Task brief
Restate word for word the lines of the entries below, starting with the line that holds "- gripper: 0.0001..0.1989" and ending with the line that holds "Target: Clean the", and no others.
*** Data for this exercise Section Begins ***
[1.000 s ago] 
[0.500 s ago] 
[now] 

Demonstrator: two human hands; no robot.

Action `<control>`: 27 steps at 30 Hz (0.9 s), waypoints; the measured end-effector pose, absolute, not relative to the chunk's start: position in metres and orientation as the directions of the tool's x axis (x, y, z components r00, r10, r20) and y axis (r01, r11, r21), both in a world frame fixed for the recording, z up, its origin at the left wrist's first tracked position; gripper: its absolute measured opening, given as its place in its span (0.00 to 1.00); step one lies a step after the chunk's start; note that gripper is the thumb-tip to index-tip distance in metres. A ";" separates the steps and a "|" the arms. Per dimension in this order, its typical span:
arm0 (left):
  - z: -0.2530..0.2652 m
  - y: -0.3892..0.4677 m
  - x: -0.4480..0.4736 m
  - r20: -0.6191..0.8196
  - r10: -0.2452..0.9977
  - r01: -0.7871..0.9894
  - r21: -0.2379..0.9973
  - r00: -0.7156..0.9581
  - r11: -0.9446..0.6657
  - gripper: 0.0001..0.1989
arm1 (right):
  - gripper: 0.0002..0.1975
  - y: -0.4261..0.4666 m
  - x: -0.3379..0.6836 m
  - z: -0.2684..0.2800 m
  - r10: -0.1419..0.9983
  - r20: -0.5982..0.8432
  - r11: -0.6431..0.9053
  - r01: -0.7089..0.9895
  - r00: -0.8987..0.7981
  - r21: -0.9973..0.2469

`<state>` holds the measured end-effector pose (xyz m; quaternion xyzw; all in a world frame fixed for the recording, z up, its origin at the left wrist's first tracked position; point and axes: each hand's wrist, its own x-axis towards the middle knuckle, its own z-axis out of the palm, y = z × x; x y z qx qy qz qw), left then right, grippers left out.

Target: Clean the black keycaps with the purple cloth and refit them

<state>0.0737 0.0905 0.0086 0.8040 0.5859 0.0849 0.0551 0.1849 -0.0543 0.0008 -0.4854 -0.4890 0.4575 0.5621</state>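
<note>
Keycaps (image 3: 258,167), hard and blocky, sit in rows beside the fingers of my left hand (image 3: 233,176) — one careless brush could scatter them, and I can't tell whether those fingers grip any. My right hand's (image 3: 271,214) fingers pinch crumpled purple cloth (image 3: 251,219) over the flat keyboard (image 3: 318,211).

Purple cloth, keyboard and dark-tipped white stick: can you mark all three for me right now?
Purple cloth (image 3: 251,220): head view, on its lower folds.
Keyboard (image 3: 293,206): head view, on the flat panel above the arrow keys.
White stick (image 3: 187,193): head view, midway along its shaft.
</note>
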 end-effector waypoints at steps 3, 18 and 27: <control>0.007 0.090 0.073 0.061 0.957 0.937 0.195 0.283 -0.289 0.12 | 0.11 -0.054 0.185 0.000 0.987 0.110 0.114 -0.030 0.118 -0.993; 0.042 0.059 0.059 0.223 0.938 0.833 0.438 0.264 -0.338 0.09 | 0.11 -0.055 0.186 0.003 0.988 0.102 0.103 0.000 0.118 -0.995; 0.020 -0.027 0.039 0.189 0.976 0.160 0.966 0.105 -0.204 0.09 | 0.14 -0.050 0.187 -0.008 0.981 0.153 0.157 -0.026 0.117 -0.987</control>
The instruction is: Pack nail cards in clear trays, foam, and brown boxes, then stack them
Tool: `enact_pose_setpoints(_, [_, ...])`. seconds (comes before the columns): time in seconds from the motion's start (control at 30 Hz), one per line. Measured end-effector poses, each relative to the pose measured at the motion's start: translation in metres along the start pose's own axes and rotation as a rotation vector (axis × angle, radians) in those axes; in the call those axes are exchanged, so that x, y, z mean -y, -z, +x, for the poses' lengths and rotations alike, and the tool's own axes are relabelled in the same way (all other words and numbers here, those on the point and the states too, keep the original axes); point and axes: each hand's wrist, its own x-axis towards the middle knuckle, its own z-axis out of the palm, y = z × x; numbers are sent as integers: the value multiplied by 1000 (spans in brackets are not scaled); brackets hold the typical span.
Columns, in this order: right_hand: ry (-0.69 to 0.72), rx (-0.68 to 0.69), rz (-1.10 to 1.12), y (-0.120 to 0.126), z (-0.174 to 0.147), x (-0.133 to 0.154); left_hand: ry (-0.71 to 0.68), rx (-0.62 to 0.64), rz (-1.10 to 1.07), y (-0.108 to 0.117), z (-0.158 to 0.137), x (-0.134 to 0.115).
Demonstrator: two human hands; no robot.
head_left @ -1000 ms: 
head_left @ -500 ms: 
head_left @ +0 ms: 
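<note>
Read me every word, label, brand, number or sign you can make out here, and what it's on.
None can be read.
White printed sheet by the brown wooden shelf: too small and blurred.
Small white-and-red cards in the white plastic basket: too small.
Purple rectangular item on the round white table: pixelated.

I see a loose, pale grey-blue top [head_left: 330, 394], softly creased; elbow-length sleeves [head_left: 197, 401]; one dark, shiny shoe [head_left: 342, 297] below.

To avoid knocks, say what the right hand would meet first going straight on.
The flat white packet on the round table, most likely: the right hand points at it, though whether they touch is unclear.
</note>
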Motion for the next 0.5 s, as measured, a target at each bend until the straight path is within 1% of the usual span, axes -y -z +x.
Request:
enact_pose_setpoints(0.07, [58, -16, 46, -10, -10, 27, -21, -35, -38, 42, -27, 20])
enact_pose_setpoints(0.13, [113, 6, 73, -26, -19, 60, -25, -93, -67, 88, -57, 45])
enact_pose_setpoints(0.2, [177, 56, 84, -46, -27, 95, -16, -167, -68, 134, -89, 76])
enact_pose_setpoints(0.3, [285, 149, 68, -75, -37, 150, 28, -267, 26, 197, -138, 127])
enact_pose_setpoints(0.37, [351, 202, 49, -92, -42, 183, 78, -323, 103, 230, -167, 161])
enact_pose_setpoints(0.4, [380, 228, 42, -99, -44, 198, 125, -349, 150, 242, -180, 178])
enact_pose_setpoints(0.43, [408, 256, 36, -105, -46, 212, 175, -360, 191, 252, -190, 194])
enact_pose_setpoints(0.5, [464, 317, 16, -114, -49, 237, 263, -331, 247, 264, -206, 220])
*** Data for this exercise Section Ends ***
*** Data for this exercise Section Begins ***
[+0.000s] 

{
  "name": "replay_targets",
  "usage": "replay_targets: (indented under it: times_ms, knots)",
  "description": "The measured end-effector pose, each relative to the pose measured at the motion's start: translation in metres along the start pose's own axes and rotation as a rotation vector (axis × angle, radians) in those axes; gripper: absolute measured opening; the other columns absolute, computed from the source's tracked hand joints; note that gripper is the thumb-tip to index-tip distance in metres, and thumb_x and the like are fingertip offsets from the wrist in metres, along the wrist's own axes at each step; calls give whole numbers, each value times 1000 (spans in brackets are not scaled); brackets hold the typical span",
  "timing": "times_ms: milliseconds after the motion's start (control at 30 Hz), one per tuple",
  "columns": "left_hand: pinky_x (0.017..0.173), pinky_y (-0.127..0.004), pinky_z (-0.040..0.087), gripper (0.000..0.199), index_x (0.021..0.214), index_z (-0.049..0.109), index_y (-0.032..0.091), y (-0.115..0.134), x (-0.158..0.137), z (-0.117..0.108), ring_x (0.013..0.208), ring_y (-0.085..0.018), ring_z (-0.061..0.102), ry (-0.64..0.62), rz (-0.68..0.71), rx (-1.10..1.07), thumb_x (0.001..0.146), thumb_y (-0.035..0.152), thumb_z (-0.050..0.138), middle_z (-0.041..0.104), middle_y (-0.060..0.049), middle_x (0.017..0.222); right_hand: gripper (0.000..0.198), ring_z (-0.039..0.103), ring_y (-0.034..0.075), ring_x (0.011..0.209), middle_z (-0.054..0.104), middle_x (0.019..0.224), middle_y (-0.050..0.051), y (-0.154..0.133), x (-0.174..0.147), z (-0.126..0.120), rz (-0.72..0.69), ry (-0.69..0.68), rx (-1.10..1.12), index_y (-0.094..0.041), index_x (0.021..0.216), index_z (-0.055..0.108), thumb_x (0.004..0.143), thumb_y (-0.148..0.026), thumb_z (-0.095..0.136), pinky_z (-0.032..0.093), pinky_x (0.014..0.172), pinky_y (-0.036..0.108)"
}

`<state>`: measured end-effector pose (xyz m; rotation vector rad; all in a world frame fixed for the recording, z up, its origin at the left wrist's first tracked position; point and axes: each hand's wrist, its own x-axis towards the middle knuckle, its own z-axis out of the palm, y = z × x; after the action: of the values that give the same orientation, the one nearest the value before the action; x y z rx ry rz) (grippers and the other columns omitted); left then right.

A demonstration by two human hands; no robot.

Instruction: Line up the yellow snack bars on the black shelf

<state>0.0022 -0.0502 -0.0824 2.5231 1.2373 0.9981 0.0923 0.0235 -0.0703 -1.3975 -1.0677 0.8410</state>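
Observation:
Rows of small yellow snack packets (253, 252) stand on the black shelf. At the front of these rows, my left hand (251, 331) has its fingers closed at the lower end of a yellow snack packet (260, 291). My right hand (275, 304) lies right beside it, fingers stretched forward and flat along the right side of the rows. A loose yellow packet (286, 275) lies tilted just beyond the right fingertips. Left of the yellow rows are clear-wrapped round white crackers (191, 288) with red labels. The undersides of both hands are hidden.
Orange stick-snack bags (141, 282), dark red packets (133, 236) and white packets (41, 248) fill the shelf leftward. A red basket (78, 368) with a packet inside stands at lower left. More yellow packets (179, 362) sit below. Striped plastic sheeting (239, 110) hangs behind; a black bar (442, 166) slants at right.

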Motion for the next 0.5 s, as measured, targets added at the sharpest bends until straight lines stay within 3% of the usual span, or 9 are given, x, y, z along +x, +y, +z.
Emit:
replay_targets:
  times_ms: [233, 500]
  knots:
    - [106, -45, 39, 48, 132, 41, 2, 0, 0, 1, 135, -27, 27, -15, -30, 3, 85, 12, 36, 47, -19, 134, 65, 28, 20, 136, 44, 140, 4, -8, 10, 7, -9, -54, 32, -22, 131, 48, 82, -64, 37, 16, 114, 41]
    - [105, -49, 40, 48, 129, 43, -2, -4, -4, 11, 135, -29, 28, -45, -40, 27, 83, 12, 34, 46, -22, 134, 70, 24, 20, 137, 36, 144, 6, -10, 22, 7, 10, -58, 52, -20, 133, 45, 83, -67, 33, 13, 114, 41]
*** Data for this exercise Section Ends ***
Result
  - gripper: 0.0001..0.1989
arm1 (right):
  - gripper: 0.0002..0.1975
  - y: -0.4261..0.4666 m
  - x: -0.3379..0.6836 m
  - z: -0.2684..0.2800 m
  - r10: -0.1419..0.9983
  - r20: -0.5982..0.8432
  - r11: -0.6431..0.9053
  - r01: -0.7089..0.9895
  - r00: -0.8987..0.7981
  - r21: -0.9973..0.2469

`<state>` holds the measured end-effector pose (xyz m; quaternion xyzw; all in a world frame fixed for the recording, z up, its origin at the left wrist's first tracked position; point and axes: each hand's wrist, its own x-axis towards the middle knuckle, its own z-axis out of the palm, y = z × x; x y z qx qy qz qw), left then right, grippers left out.

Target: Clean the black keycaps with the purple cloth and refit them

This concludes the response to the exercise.